(EXERCISE AIM) Go line by line through the data below and count those that hold "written". Return only the number.

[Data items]
::::
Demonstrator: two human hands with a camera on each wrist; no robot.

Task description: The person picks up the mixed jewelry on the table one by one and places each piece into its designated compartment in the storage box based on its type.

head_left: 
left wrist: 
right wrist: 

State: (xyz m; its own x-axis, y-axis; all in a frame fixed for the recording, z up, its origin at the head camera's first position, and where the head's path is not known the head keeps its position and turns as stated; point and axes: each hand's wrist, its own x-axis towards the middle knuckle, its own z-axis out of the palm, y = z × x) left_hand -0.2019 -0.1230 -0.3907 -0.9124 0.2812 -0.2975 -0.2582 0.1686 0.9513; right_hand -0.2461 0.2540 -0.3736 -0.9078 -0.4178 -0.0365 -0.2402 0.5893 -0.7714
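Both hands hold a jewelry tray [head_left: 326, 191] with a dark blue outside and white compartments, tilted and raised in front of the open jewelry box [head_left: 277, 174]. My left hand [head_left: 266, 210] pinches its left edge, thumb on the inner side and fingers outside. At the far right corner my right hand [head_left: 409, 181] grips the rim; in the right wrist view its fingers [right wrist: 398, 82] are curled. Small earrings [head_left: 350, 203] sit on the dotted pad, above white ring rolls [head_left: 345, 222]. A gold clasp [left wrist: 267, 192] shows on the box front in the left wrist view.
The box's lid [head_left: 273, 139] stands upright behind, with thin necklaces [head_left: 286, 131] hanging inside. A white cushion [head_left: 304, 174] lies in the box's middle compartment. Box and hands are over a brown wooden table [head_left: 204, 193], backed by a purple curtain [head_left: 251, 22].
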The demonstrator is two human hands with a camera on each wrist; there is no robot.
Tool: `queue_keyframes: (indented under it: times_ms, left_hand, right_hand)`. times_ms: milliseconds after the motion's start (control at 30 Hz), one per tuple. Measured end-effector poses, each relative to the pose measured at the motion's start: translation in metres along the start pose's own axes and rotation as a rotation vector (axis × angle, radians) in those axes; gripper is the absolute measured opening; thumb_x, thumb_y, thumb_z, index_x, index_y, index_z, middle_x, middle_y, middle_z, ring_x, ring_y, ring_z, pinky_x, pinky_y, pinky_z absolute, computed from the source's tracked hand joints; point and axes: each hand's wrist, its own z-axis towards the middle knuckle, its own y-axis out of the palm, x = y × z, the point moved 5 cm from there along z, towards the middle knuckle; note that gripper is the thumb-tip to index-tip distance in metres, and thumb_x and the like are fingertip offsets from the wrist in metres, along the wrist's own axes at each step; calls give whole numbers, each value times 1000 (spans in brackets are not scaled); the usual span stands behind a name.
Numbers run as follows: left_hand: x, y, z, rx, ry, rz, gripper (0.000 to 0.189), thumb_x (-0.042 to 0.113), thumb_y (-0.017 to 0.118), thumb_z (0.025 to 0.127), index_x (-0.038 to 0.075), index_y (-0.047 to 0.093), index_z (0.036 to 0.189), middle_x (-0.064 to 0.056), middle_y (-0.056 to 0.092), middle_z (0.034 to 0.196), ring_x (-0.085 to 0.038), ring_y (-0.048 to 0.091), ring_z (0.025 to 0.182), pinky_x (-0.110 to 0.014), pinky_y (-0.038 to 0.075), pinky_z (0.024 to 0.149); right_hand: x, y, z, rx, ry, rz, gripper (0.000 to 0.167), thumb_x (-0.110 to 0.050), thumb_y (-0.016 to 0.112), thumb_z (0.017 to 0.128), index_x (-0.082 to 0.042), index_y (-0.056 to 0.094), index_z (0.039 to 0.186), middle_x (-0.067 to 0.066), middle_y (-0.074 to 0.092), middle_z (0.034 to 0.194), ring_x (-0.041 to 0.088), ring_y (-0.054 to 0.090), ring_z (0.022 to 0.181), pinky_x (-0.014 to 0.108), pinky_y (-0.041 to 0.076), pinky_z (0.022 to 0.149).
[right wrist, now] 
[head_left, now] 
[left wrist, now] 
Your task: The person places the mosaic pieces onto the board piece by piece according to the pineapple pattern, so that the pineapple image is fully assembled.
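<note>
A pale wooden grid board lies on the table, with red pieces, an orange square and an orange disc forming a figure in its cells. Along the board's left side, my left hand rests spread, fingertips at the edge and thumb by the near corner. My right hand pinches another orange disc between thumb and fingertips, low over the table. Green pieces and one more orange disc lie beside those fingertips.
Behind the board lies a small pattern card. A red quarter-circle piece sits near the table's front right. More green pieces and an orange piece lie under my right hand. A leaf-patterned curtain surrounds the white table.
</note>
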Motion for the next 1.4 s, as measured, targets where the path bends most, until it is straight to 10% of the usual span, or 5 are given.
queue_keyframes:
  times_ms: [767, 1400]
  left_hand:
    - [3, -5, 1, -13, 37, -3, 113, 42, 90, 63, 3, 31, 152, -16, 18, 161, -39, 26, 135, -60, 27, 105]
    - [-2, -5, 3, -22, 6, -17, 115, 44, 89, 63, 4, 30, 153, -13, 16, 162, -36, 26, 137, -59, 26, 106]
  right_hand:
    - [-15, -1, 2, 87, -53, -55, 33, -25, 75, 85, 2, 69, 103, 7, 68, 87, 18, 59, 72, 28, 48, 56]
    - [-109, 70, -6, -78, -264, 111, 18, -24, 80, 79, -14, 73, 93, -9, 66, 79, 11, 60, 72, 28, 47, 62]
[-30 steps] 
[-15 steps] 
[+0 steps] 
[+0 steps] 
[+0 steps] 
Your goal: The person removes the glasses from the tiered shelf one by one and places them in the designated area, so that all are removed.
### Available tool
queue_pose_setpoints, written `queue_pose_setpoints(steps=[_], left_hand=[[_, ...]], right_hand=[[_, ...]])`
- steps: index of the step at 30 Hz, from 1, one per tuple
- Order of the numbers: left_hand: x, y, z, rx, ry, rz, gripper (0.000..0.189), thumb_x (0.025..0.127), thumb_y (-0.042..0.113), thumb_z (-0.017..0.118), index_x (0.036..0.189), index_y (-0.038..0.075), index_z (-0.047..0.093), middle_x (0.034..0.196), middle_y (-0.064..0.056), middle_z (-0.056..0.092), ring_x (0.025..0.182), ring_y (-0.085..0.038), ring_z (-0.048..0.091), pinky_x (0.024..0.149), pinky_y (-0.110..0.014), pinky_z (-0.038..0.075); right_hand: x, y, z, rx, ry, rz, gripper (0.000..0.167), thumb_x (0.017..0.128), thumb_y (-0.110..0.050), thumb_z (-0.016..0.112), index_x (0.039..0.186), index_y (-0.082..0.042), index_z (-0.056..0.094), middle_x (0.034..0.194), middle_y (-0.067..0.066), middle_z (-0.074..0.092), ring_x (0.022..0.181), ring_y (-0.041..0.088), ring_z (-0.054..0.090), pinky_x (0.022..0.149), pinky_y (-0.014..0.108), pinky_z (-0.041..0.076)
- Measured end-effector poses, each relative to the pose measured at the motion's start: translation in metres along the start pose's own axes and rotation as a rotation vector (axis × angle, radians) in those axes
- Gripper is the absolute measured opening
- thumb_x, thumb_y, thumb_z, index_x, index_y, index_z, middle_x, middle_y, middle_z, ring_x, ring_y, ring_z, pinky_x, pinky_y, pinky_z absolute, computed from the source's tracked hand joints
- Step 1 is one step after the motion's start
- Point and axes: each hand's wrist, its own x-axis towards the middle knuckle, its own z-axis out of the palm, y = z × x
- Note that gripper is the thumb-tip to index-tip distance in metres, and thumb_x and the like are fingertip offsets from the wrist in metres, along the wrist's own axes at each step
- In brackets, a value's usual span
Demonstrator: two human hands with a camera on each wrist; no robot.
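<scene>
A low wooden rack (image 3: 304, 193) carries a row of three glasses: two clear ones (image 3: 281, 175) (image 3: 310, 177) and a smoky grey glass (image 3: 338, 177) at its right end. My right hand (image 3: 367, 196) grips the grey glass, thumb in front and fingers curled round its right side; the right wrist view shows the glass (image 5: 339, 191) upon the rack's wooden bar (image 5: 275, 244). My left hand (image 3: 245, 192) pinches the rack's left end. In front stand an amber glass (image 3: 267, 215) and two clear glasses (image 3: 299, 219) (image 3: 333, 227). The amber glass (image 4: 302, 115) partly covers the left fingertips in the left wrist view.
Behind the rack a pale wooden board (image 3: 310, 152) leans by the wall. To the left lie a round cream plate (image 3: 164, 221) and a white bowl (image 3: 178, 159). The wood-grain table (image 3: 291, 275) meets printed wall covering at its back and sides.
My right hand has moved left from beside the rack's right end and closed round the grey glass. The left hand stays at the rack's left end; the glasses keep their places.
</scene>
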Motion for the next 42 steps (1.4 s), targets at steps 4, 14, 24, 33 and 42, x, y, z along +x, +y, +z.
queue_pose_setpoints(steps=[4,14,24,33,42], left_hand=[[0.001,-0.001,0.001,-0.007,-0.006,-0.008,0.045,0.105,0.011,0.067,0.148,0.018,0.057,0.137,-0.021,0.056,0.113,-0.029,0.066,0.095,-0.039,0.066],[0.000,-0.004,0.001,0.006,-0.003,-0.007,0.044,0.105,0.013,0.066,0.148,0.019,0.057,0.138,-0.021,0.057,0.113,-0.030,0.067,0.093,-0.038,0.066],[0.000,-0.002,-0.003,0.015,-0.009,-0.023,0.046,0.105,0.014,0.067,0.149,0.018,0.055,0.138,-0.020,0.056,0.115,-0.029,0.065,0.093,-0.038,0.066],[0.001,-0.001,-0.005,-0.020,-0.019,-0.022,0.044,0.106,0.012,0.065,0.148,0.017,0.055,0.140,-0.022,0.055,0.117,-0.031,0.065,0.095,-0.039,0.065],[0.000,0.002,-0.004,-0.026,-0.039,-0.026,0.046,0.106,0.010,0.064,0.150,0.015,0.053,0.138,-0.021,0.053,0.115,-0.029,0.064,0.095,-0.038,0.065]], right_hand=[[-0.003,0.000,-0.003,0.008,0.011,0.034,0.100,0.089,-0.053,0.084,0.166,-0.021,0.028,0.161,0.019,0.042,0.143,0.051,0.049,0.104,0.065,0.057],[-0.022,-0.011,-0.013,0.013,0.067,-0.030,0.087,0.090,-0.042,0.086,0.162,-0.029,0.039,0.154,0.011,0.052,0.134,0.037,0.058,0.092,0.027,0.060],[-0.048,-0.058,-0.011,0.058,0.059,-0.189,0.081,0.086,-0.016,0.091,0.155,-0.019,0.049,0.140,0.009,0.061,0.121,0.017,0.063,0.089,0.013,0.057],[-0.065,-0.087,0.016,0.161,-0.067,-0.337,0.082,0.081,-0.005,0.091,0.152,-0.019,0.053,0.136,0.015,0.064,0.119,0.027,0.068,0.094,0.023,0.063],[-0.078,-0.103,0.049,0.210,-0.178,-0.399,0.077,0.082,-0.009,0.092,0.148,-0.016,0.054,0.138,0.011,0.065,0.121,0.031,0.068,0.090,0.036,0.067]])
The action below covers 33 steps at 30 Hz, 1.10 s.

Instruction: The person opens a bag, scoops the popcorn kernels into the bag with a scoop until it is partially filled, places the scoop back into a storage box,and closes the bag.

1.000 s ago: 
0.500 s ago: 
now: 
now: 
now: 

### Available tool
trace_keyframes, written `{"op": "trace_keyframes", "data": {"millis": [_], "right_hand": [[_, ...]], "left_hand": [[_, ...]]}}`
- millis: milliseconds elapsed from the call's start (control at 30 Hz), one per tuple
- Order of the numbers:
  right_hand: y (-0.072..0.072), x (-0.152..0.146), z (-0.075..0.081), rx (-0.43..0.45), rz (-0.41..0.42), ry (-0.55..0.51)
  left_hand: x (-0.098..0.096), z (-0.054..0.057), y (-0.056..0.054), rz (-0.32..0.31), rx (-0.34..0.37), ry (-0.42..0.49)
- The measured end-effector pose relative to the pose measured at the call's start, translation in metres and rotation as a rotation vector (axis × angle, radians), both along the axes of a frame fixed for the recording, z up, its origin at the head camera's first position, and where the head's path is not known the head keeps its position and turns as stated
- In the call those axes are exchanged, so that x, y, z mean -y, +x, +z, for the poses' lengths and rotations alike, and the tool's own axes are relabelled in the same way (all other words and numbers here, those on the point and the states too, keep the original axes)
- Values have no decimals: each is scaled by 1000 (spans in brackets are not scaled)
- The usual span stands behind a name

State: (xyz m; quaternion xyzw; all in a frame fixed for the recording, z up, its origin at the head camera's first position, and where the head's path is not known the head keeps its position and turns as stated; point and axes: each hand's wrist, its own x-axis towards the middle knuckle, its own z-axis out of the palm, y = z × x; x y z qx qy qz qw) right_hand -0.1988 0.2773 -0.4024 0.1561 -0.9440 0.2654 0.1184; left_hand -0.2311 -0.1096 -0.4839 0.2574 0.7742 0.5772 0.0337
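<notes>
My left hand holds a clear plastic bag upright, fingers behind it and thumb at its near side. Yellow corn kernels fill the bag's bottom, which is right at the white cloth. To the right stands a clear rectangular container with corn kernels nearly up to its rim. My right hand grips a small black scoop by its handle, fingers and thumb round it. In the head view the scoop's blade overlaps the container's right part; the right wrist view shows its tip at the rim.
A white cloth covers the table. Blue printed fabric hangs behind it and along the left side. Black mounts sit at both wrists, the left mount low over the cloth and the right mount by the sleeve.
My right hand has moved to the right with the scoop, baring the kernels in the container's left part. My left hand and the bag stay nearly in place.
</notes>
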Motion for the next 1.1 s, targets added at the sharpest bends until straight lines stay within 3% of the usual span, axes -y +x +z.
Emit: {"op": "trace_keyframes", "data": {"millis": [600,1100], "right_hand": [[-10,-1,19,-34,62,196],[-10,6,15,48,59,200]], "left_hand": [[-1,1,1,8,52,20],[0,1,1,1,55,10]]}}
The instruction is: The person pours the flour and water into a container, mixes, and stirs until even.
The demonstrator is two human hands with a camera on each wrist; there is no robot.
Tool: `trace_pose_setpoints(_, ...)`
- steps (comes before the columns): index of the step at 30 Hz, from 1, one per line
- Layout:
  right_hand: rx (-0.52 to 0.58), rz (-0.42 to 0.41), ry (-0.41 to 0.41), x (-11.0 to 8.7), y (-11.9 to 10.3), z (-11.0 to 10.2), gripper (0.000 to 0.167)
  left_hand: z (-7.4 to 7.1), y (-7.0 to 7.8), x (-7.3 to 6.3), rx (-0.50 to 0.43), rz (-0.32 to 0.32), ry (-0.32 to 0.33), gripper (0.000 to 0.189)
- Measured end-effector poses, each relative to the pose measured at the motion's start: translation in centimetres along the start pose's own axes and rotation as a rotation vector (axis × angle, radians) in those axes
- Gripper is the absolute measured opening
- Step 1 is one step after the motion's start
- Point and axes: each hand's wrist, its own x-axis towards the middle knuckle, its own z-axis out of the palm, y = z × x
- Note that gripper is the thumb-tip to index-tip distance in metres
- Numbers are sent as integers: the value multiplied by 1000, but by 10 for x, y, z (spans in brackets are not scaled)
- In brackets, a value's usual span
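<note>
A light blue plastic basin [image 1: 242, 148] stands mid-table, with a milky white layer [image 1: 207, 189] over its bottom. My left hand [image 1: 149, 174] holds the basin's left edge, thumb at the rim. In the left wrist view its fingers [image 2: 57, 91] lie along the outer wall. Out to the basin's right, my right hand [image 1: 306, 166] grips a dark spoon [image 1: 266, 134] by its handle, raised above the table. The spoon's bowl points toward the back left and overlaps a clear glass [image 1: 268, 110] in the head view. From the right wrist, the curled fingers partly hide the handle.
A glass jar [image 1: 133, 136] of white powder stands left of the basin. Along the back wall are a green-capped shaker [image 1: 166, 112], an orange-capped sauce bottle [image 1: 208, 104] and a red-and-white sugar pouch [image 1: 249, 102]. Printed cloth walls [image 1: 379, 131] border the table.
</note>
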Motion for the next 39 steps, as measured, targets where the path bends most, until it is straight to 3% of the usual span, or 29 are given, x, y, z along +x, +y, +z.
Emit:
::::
(RESULT BELOW) 2